O presidente Jair Bolsonaro (PL) descumpriu a promessa feira aos amazonenses e prorrogou o decreto que reduz a alíquota do Imposto sobre Produtos Industrializados (IPI) em 25% em todo País, prejudicando diretamente a Zona Franca de Manaus (ZFM).

O novo decreto assinado pelo presidente na noite dessa quinta-feira (31), prorroga até o dia 1º de maio a redução linear do imposto. Anteriormente, a promessa de Bolsonaro era excepcionalizar da lista de corte do IPI, os produtos produzidos na ZFM, que são os concentrados de refrigerantes, motocicletas e linha branca, e ampliar de 25% para 33% o corte da alíquota do IPI para os demais produtos, porém, nada disso foi inserido no novo documento.
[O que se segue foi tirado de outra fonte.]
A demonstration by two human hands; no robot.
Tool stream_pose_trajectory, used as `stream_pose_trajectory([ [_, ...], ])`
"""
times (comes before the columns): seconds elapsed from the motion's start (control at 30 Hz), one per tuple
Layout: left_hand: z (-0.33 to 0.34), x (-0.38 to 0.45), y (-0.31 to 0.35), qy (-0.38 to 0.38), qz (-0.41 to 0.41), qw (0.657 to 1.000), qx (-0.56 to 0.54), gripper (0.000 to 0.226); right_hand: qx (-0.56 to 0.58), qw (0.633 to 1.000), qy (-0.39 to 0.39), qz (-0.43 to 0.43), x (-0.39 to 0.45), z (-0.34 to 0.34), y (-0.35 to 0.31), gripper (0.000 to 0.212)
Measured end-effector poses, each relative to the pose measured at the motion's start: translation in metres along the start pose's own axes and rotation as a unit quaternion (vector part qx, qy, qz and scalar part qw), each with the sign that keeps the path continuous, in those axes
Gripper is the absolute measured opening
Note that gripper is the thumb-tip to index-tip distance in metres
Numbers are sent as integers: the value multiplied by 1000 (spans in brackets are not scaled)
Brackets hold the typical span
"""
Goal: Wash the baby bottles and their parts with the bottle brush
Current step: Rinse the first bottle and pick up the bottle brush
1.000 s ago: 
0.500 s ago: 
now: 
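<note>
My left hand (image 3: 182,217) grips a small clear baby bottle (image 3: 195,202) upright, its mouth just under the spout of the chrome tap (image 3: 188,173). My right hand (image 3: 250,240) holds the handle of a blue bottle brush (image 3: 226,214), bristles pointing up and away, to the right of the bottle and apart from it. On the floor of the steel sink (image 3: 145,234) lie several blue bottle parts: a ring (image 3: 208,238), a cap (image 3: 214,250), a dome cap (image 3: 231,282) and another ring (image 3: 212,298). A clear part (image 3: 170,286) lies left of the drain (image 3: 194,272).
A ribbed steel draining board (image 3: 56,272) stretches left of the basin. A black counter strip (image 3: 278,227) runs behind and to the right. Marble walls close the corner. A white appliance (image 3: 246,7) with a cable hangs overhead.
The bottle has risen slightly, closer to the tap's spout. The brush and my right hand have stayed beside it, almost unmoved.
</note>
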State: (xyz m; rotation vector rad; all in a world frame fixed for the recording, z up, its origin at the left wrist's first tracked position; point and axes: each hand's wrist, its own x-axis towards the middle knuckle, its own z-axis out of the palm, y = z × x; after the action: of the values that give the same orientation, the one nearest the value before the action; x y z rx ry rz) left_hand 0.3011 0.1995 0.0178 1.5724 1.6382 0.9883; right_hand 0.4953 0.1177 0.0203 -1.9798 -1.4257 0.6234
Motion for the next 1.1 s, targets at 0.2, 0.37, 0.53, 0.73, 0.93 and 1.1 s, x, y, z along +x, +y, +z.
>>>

No dia 9 de março deste ano, em reunião com representantes do Amazonas incluindo o governador Wilson Lima (UB), Bolsonaro havia prometido que iria retirar os itens que recebiam incentivos fiscais por meio de Processo Produtivo Básico (PPB).

Amazonas prejudicado

Com a redução da alíquota, não apenas a indústria amazonense é prejudicada, mas também os governos estaduais e municipais, uma vez que recebem parte d valor arrecado.

A indústria  perde  vantagem comparativa com as demais localidades do país por questões logísticas já que o estado já conta com o IPI zero nos produtos.

Na prática, a prorrogação do decreto tem dois efeitos imediatos, além do que consta no decreto: aumenta a insegurança jurídica do modelo Zona Franca de Manaus, que já contava com a revisão dessas normativas; e gera mais um mês de negociação e articulações da bancada do Amazonas, indústria e autoridades, que já davam como certa a revisão do decreto.